An diesem sommerlichen Abend sitzen Rubén Barrio Arrea und sein Pate, Ignacio Ibanez, in einer Kneipe gleich beim Wunnebad. Rubén Barrio Arrea nennt den 59-jährigen Dolmetscher Ibanez manchmal augenzwinkernd „Papa“. Die beiden treffen sich, wenn er Probleme hat – zum Beispiel mit dem Handyvertrag – oder einfach mal auf ein Bierchen, so wie an diesem Tag. Ignacio Ibanez kann sich wie kaum ein anderer in die spanischen Azubis hineinversetzen. Er ist ebenfalls Spanier, hat sich ebenfalls durchgebissen im oft kalten Deutschland. Ibanez arbeitet bei Daimler in Esslingen und lebt mit seiner Familie in Winnenden. Seine ersten Jahre in Deutschland seien hart gewesen, erzählt Ibanez. Deutschland, sagt er, sei eine „andere Welt“. Viele Spanier seien beim ersten Treffen offener als viele Deutsche. Das Leben finde in Spanien draußen statt, die Menschen igelten sich weniger ein. Ibanez hat aber längst viele gute Freunde und Bekannte. „Ich gehöre dazu“, sagt der Mann, der einen spanischen und einen deutschen Pass hat. Später, wenn er Rentner sei, wolle er aber „die harte Zeit“ in Spanien verleben – also die Monate November bis Februar, wenn es in Deutschland oft kalt, dunkel und grau ist.
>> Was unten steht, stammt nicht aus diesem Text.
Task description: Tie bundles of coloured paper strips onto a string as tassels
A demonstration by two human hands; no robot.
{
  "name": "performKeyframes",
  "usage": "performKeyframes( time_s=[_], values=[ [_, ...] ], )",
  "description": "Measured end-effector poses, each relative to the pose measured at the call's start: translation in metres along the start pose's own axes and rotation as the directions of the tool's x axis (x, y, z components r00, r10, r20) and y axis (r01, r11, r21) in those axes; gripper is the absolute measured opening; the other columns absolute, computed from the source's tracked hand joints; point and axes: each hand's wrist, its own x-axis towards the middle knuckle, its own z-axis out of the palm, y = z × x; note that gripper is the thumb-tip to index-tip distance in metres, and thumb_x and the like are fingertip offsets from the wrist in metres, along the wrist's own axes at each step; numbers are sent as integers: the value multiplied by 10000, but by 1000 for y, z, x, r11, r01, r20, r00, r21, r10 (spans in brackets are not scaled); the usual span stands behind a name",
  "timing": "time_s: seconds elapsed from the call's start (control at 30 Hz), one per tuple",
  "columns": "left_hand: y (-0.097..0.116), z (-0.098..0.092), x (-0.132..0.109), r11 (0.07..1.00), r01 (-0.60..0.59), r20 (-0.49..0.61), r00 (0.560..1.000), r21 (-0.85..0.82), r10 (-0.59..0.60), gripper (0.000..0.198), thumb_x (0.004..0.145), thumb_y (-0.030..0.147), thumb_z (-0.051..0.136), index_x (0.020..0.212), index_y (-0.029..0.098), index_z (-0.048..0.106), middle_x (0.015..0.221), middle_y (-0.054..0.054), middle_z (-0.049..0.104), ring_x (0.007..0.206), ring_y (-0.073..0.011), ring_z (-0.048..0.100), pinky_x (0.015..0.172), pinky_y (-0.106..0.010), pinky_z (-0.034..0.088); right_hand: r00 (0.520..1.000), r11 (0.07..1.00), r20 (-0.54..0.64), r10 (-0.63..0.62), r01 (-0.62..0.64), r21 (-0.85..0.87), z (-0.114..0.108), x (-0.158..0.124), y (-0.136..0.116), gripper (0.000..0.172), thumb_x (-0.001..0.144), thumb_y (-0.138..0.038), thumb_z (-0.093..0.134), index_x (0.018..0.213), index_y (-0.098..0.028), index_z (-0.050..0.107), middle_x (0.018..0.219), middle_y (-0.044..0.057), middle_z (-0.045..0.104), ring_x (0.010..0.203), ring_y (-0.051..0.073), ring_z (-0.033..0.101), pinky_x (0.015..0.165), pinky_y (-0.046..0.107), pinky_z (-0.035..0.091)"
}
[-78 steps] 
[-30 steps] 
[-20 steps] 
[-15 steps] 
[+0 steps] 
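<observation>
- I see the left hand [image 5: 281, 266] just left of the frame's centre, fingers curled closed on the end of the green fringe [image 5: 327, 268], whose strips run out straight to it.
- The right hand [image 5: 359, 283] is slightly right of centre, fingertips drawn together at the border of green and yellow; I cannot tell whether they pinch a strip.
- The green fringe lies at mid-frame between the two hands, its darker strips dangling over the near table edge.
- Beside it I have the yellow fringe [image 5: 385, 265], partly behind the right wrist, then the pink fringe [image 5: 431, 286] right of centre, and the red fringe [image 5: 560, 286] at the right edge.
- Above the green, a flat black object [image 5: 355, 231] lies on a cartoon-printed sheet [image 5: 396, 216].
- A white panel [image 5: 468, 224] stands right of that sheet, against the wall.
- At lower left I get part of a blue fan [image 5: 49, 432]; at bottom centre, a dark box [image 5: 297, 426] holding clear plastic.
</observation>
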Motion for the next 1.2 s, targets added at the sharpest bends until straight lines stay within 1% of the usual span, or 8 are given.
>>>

„Gut oder eine Katastrophe“

Wie läuft die Ausbildung? Wie geht’s der Freundin? Das will Ignacio Ibanez von Rubén wissen. Die Freundin, ebenfalls Spanierin, die in Winnenden lebt, sei zurzeit auf Heimatvisite. Und die Ausbildung zum Fachangestellten für Bäderbetriebe geht bald zu Ende. Wenn alles glatt laufe, sagt Rubén, dann könne er zum 1. August eine feste Stelle im Wunnebad antreten. Wie die schriftliche Prüfung kürzlich gelaufen ist, das könne er aber kaum einschätzen. „Gut oder eine Katastrophe“, erklärt er und grinst breit. Die praktische Prüfung am letzten Montag im Juni sollte aber ein lösbares Problem sein. Er werde vorher seinen langen Bart abschneiden, um schneller schwimmen zu können.

Diese Ankündigung wird Sara Fernández Garcia freuen. Sie lernt ebenfalls seit drei Jahren in Winnenden, will Krankenschwester werden, ist zurzeit zu Besuch bei ihrer Mutter in Spanien und hat kürzlich kopfschüttelnd zu Ruben gesagt: „Du siehst aus wie ein Taliban.“

Beste Chancen auf eien Job in Deutschland

Programm
Sara und Rubén sind im Mai 2014 mit der ersten Kleingruppe aus der Partnerstadt Santo Domingo de la Calzada nach Winnenden gekommen. Sie haben zunächst einen Intensivsprachkurs besucht, dann ein Berufspraktikum absolviert und weiter nebenher fleißig Deutsch gelernt. Danach hat ihre Ausbildung begonnen. Später sind weitere Spanier zur Ausbildung nach Winnenden gekommen. Wir begleiten den Aufenthalt von Sara und Rubén mit einer Artikelserie.

Arbeitsmarkt
In Spanien liegt die Jugendarbeitslosenquote zurzeit bei knapp 40 Prozent, in Deutschland bei nur knapp sieben Prozent. Speziell im Südwesten der Bundesrepublik gibt es für die Berufe, die Sara und Rubén lernen, viele offene Stellen. Sowohl Krankenschwestern als auch Bademeister werden händeringend gesucht. Die beiden Spanier haben also – wenn sie ihre Prüfungen bestehen – beste Chancen auf einen Job.